German philologist (1805–1880)

Johann Karl Eduard Buschmann (14 February 1805 in Magdeburg – 21 April 1880 in Berlin) was a German philologist. His research in comparative philology was directed chiefly toward the dialects of Malaysia and Polynesia and those of Central and Northwestern America. He worked closely with Wilhelm and Alexander von Humboldt.

==Biography==
His early schooling was at the school of the Jacobi-Kirche (1811-1814), and then at the Domschule in Magdeburg (1814-1823).
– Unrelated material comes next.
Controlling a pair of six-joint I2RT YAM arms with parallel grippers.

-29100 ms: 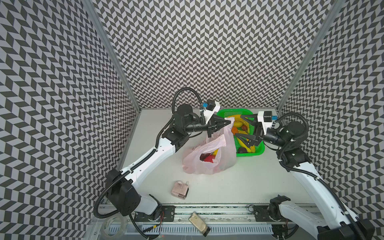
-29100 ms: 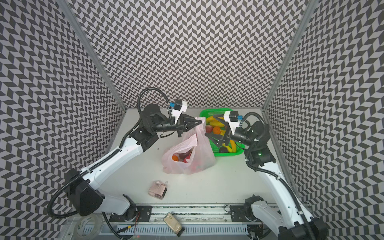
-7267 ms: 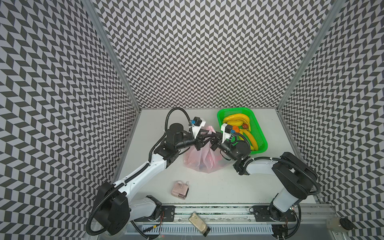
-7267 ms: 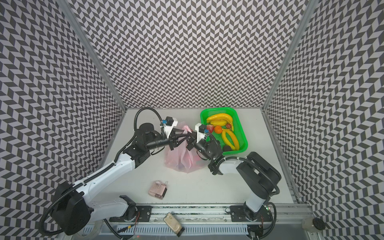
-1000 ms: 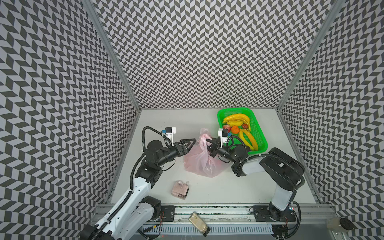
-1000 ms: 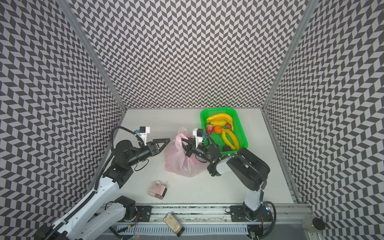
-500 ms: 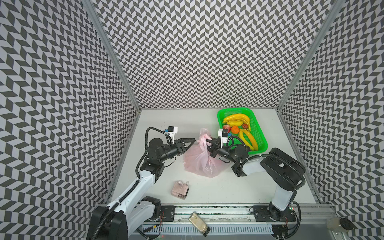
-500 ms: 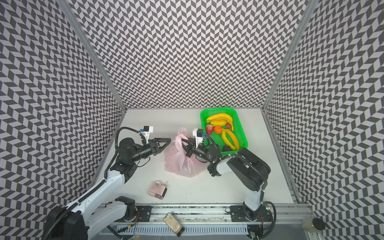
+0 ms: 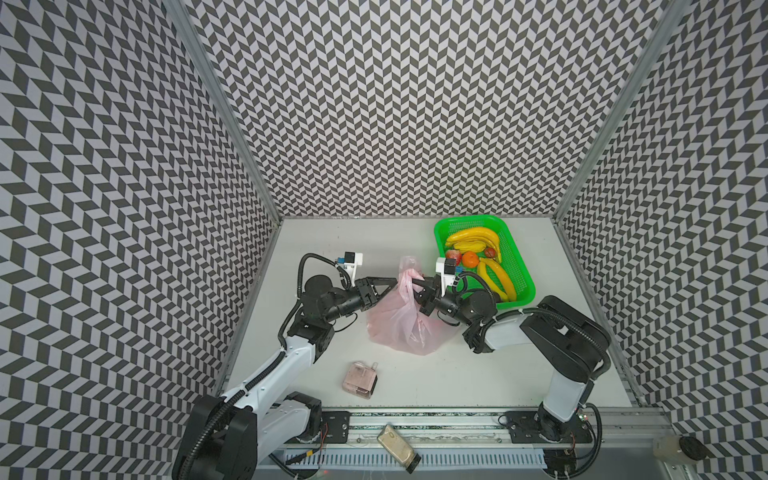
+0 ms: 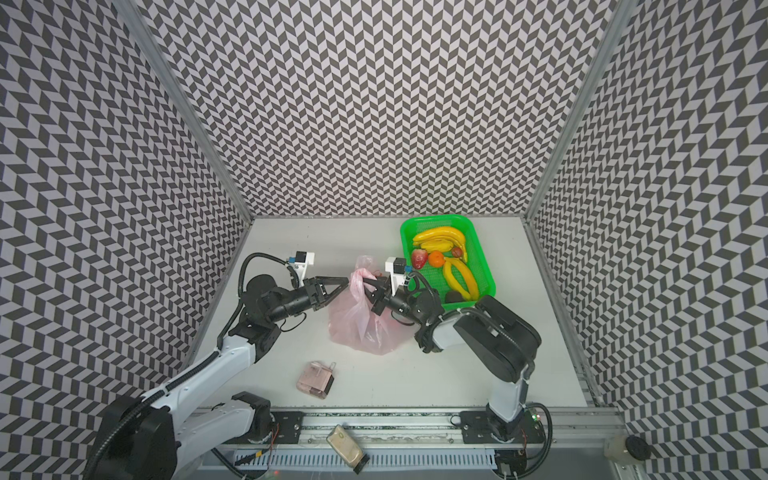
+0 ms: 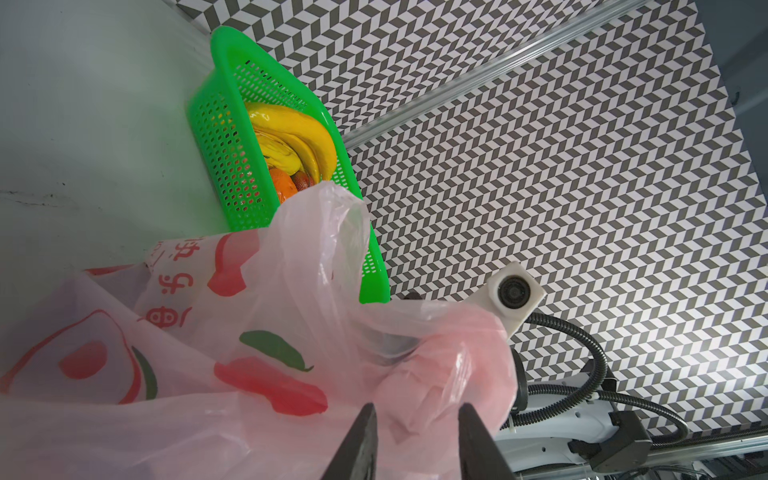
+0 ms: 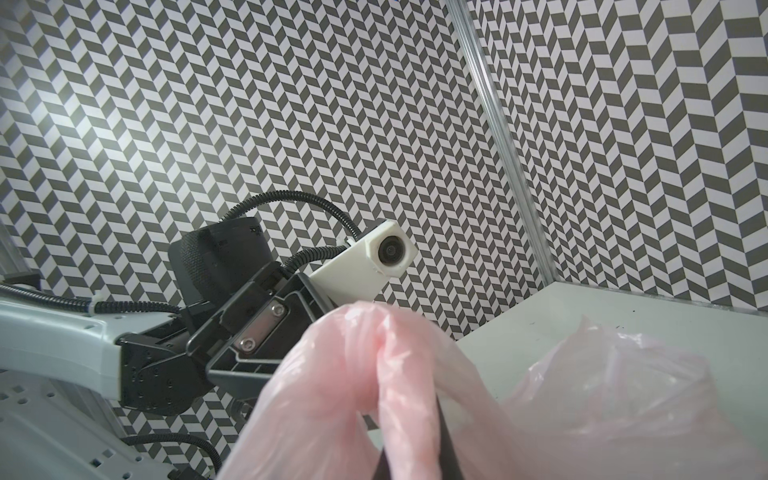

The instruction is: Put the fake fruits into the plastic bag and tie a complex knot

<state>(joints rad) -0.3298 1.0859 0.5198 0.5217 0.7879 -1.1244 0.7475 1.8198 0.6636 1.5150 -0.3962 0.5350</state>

He then studied (1823-1827) at the University of Berlin under Böckh, Wolf, and Hegel, and at the University of Göttingen under Bopp. Then he was a tutor in Mexico, where he gave much attention to the Aztec and other languages. He returned to Germany via the United States, France and the Netherlands.

In Germany, he settled in Berlin where he was introduced by Bopp to Wilhelm von Humboldt, whom he assisted from 1829 to 1835 in the preparation of his work on the Kavi language in Java. Humboldt also recommended Buschmann to the royal library in Berlin, where he became an assistant in 1832. After Humboldt's death in 1835, Buschmann was the sole author of the third volume, which contained a comparative grammar of the South Sea and Malay languages. The Berlin Academy put him in charge of editing the whole work (3 vols., Berlin, 1836-1840). Buschmann also published Humboldt's vocabulary of the Tahitian language in his Aperçu de la langue des îles Marquises et la langue taïtienne (1843).

Alexander von Humboldt employed him to prepare the original manuscript of his Kosmos (1845-1859), of which the last MS. volume, corrected by Humboldt, was in 1866 presented by Buschmann to the emperor Napoleon, who gave it to the imperial library in Paris. Buschmann was made professor at the University of Berlin in 1840, and director of the royal library in 1853. In 1851, he became a member of the Berlin Academy.

==Works==
In addition to Aperçu, he wrote:
- Die Conjugation des französischen Verbums (The conjugation of French verbs; 1831, 2nd ed. 1833)
- Über die aztekischen Ortsnamen (On Aztec place names; 1853)
- Die Spuren der aztekischen Sprache im nördlichen Mexiko und höhern amerikanischen Norden (Traces of the Aztec language in northern Mexico and upper North America; 1859)
- Das Apache und der athapaskische Sprachstamm (3 vols., 1860–63)
- Grammatik der sonorischen Sprachen (Grammar of the Sonoran dialects; 3 parts, 1864–69)
- Über den Naturlaut (1883)
He edited the writings of Moses Mendelssohn (7 vols., 1843-1845) and the Fremdwörterbuch of Christian August Heynes (Dictionary of foreign words; 9th ed. 1844).